Neither is there a widely-used archive of shell utility libraries as with Perl's CPAN. Without a large available library of third-party utility code, a programmer must write more code by hand, so she is less productive.

Even ignoring the fact that most shell scripts rely on external programs typically written in C to get anything useful done, there's the overhead of all those pipe()→fork()→exec() call chains. That pattern is fairly efficient on Unix, compared to IPC and process launching on other OSes, but here it's effectively replacing what you'd do with a subroutine call in another scripting language, which is far more efficient still. That puts a serious cap on the upper limit of shell script execution speed.
Shell scripts have little built-in ability to increase their performance via parallel execution.

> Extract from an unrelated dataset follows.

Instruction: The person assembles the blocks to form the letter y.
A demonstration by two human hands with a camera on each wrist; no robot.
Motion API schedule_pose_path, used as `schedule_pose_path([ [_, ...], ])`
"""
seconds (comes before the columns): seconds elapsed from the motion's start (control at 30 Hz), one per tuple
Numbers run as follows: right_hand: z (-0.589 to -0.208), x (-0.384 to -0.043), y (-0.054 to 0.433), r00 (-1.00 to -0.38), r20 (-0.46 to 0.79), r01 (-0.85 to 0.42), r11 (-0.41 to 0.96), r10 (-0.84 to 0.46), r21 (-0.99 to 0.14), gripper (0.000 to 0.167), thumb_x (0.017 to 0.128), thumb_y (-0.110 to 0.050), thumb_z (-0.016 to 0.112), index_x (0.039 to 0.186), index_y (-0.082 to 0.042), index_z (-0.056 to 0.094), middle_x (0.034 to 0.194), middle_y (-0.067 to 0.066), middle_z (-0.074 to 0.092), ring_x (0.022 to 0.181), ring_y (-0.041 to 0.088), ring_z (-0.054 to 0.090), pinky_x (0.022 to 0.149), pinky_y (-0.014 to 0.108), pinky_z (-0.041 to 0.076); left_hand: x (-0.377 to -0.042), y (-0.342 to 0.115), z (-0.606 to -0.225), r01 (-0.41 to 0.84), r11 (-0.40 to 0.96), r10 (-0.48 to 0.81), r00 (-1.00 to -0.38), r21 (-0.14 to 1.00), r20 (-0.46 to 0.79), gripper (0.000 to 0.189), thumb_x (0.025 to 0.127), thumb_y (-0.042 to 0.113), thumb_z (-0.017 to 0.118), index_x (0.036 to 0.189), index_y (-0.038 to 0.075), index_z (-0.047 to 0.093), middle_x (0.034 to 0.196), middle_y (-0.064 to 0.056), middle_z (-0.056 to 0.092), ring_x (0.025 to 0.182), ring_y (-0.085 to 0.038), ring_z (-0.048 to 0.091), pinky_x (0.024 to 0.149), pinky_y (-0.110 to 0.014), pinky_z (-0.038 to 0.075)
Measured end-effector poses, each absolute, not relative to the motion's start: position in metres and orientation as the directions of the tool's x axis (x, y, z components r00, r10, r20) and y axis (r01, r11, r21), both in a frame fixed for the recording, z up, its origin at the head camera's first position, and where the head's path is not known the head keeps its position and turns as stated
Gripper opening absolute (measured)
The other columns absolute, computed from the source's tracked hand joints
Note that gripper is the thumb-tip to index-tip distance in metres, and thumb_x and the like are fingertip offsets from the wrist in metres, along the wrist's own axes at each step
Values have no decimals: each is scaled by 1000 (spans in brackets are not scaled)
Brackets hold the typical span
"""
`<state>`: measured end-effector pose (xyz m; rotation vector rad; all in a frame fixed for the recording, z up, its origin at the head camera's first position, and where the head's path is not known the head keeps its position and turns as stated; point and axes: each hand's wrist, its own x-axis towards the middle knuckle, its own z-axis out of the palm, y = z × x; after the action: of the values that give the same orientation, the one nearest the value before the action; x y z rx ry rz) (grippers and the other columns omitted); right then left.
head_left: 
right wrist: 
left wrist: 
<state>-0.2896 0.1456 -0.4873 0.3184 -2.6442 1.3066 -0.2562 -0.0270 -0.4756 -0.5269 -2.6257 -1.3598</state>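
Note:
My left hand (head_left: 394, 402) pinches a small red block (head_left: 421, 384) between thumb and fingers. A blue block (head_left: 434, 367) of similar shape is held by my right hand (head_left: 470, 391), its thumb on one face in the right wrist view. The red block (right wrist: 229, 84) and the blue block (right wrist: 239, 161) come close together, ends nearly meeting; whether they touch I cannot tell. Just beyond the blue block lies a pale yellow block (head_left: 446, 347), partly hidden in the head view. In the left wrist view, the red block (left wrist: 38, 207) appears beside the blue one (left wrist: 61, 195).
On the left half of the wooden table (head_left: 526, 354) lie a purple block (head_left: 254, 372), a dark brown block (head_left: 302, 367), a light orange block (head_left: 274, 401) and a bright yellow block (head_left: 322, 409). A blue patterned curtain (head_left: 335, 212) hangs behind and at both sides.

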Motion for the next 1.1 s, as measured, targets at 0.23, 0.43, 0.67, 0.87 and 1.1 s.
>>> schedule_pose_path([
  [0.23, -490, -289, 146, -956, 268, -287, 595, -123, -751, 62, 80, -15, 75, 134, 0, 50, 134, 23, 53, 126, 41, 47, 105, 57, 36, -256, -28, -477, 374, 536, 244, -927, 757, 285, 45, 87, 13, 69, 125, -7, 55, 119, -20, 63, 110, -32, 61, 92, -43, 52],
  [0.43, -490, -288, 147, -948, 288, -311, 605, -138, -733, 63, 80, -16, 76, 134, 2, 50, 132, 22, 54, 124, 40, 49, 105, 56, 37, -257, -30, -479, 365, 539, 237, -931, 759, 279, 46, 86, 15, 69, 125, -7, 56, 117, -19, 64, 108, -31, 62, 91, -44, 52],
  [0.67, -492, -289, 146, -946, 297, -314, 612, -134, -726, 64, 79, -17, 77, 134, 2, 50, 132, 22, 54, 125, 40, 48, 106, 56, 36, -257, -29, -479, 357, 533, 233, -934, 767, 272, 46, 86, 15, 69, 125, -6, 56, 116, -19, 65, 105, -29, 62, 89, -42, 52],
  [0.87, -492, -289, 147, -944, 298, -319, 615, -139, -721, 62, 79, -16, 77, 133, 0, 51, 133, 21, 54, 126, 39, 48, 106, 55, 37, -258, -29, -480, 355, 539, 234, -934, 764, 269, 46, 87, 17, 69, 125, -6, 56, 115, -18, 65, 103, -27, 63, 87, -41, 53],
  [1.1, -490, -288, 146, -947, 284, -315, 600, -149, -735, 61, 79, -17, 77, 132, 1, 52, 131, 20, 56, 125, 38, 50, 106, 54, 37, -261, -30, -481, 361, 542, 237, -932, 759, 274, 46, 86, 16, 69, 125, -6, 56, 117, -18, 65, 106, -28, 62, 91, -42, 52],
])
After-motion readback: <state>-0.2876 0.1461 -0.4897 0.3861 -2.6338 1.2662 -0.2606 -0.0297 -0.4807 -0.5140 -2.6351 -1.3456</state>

Bourne shells have &, wait and pipelines for this, but that's largely only useful for composing multiple programs, not for achieving CPU or I/O parallelism. You're not likely to be able to peg the cores or saturate a RAID array solely with shell scripting, and if you do, you could probably achieve much higher performance in other languages.

Pipelines in particular are weak ways to increase performance via parallel execution. It only lets two programs run in parallel, and one of the two will likely be blocked on I/O to or from the other at any given point in time.

There are latter-day ways around this, such as xargs -P and GNU parallel, but this just devolves to point 4 above.

With effectively no built-in ability to take full advantage of multi-processor systems, shell scripts are always going to be slower than a well-written program in a language that can use all the processors in the system. To take that GNU Autoconf configure script example again, doubling the number of cores in the system will do little to improve the speed at which it runs.
Shell scripting languages don't have pointers or references.

This prevents you from doing a bunch of things easily done in other programming languages.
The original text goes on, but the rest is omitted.